**Work order**
Which lines in the data contain the word "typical"? Please copy each of them.

[Items from a dataset]
——————

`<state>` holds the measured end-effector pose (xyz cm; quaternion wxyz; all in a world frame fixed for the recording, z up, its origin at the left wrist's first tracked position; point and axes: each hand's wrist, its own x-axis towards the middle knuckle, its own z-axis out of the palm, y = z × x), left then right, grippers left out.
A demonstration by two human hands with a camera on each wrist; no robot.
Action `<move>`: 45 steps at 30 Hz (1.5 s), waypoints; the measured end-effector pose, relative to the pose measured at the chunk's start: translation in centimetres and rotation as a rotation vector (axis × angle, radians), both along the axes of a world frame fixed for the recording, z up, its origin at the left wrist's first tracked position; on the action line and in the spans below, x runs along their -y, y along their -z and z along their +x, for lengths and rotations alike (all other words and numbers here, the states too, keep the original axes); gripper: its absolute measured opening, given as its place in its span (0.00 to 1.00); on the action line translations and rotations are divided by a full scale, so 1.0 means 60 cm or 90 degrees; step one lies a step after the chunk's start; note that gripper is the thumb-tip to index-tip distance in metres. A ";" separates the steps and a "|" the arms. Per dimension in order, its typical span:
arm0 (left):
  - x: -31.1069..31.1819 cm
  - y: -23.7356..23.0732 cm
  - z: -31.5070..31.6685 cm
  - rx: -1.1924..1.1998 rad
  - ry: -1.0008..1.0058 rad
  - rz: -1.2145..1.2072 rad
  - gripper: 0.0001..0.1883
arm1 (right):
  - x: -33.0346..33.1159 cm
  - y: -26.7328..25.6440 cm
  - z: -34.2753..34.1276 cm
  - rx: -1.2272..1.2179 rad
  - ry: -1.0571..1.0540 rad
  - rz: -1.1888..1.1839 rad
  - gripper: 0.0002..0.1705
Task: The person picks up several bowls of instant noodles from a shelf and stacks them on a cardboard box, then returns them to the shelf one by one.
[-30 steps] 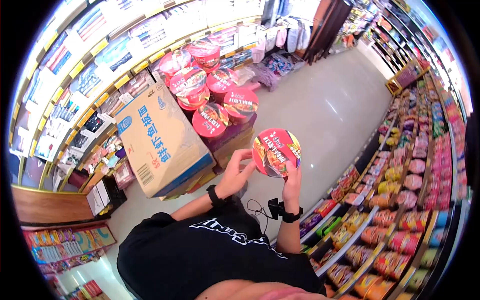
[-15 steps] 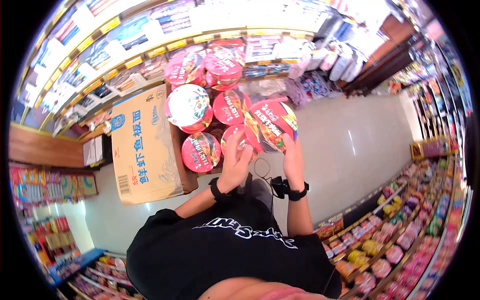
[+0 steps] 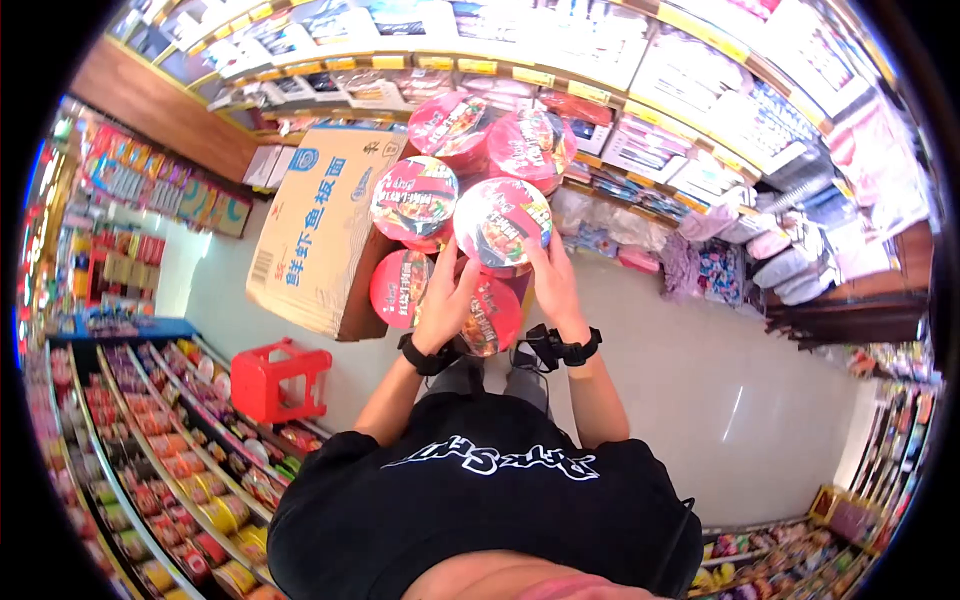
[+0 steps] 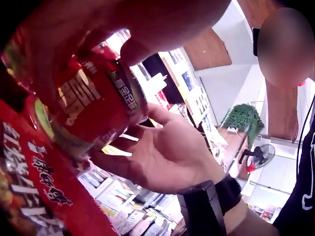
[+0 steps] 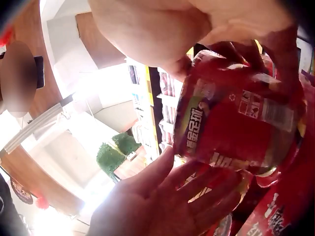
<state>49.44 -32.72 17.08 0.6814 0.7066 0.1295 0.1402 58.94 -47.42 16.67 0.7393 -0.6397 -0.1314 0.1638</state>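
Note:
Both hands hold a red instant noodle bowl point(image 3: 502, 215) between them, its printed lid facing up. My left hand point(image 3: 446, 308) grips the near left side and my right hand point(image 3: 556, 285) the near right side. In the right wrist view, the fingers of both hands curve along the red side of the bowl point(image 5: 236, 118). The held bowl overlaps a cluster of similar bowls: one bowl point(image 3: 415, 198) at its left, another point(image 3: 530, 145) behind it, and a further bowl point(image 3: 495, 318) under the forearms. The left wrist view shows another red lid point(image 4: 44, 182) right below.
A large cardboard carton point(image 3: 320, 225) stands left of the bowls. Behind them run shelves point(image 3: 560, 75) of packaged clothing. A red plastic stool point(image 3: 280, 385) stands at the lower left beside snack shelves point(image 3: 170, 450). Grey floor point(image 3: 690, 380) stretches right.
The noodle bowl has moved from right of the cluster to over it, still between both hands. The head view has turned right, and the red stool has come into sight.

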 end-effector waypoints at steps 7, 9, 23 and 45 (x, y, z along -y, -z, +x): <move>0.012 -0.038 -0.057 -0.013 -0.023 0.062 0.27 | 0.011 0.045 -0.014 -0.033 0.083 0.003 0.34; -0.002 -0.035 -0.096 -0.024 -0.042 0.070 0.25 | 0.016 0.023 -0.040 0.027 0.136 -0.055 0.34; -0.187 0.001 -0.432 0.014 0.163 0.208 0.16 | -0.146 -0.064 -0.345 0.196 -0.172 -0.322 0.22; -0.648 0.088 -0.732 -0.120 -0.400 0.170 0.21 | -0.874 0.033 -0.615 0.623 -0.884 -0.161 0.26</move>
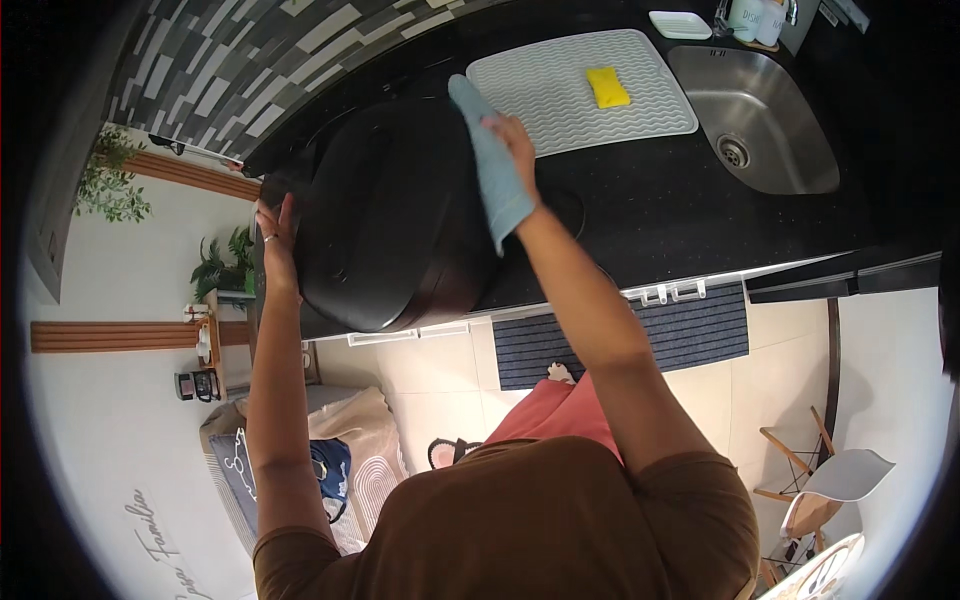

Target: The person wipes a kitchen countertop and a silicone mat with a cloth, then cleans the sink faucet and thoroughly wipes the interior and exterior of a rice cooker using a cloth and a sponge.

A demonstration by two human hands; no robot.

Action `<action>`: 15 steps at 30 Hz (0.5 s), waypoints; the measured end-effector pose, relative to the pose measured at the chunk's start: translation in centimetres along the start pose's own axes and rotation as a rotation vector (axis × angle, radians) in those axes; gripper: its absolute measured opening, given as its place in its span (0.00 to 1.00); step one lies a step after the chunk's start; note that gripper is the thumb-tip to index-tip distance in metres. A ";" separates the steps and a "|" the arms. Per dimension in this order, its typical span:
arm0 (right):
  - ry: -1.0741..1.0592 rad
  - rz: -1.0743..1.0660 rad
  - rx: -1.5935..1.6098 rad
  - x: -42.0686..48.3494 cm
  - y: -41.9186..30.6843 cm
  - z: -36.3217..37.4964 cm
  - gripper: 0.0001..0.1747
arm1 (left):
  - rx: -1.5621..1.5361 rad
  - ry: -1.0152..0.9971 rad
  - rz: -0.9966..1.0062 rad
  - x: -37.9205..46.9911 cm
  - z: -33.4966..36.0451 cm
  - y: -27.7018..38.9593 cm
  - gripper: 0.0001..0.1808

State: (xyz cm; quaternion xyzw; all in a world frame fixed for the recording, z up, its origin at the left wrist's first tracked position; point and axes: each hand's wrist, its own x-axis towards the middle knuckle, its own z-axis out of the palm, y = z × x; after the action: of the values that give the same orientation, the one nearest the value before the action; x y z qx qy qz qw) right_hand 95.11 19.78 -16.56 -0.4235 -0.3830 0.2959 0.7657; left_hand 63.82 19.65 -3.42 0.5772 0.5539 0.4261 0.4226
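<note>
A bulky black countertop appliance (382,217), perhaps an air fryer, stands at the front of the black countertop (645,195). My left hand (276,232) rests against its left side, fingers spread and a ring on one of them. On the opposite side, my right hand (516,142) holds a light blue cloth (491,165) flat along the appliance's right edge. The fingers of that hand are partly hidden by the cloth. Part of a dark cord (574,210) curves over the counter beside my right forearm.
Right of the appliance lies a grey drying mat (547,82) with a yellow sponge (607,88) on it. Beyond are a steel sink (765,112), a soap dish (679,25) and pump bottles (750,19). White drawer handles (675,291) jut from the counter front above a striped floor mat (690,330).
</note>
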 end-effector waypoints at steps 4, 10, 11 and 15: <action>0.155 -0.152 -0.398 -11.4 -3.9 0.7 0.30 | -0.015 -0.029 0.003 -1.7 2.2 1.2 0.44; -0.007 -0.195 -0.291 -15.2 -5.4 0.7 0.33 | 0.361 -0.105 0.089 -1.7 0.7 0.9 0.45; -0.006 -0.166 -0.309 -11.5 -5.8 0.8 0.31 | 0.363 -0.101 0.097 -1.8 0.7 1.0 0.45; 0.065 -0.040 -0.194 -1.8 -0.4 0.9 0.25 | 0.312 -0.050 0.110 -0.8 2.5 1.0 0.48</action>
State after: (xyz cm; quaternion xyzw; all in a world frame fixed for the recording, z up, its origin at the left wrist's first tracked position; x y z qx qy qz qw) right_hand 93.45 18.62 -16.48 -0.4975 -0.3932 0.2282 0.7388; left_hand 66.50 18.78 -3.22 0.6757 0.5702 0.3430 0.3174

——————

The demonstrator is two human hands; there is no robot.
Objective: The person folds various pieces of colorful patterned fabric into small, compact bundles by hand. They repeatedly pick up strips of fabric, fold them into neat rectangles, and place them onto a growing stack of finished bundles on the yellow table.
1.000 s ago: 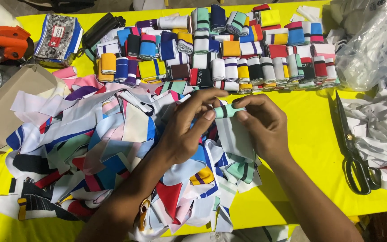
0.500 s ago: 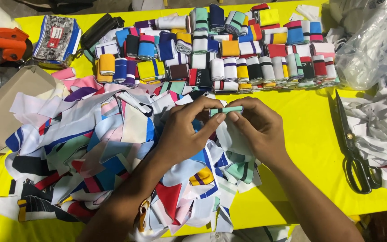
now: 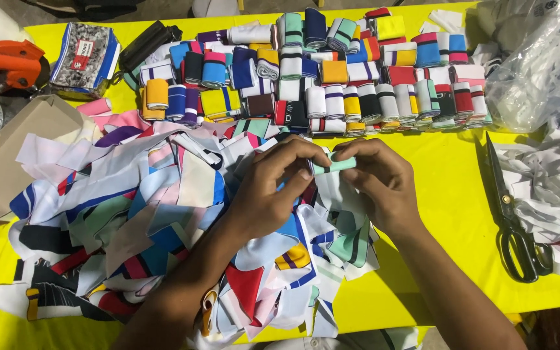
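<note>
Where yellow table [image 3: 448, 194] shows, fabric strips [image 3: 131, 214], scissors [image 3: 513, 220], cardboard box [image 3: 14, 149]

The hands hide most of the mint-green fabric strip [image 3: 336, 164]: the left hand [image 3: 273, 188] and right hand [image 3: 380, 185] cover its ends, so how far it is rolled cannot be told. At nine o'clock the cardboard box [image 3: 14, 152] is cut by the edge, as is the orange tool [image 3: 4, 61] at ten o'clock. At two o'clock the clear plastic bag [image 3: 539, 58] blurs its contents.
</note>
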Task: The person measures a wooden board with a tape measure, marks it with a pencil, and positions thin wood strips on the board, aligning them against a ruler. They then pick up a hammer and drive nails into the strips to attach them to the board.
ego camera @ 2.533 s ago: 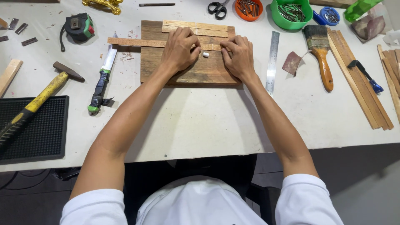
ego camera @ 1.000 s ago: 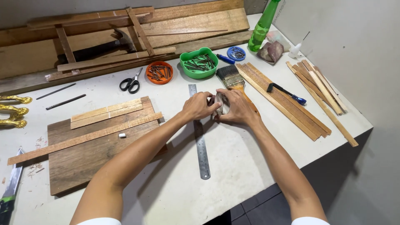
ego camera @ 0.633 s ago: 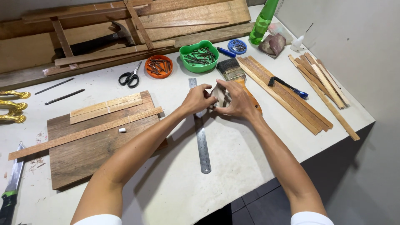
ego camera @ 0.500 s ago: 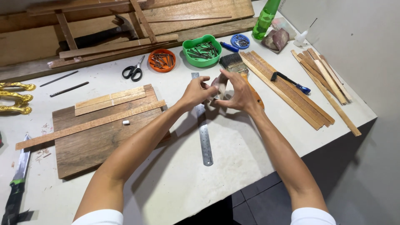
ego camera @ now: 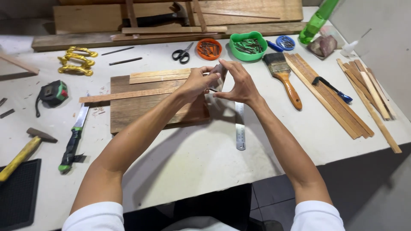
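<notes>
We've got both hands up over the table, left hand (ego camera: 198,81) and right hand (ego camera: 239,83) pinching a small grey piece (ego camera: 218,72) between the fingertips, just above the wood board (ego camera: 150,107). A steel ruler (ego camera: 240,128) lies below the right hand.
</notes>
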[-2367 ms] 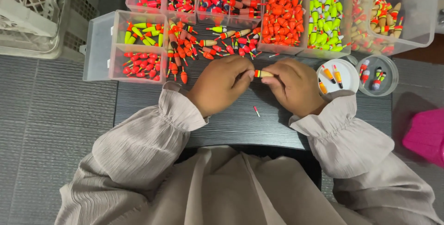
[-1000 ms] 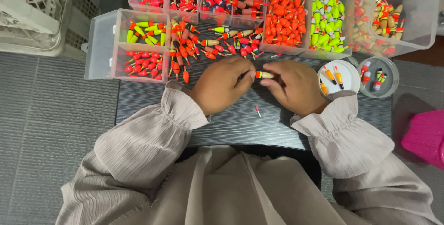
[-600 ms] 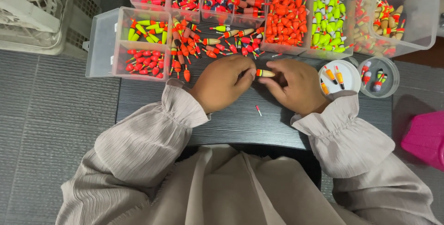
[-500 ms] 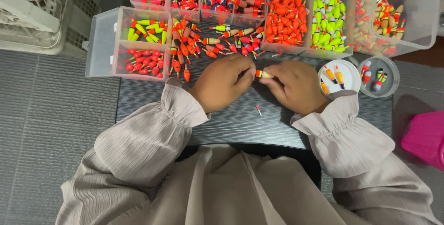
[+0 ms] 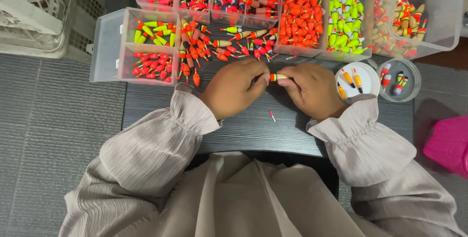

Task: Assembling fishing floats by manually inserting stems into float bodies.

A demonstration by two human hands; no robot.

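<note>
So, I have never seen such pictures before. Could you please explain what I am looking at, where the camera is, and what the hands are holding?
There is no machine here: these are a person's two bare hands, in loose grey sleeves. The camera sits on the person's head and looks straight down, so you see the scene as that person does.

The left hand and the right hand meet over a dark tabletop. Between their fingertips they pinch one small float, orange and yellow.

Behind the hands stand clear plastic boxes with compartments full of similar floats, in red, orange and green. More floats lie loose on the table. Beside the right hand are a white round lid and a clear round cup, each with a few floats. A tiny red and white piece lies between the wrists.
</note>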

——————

**Response**
Action `<move>`: 45 steps at 30 Hz (1.5 s), waypoints; the measured end-effector pose, relative to the pose measured at the chunk's start: translation in centimetres and rotation as a rotation vector (axis × angle, radians), both along the axes of a world frame fixed for the recording, z up, its origin at the left wrist's first tracked position; on the action line and in the spans below, x runs along their -y, y along their -z and z along their +x, for lengths and rotations alike (all other words and numbers here, the states too, keep the original axes); gripper: its absolute measured opening, given as its place in its span (0.00 to 1.00); on the action line translations and rotations are divided by a full scale, so 1.0 means 60 cm or 90 degrees; step one lies a step after the chunk's start; note that gripper is the thumb-tip to index-tip distance in metres. A ";" separates the steps and a "|" the arms. Per dimension in order, its typical span:
Action `<action>`: 15 steps at 30 Hz (0.5 s), waypoints; the measured end-effector pose, relative to the pose measured at the chunk's start: translation in centimetres along the start pose's own axes and rotation as a rotation vector (axis × angle, radians) in those axes; gripper: its absolute measured opening, given as its place in its span (0.00 to 1.00); step one lies a step after the chunk's start; note that gripper is the thumb-tip to index-tip distance in metres. A ";" separates the steps and a "|" the arms. Per dimension in this order, its typical span:

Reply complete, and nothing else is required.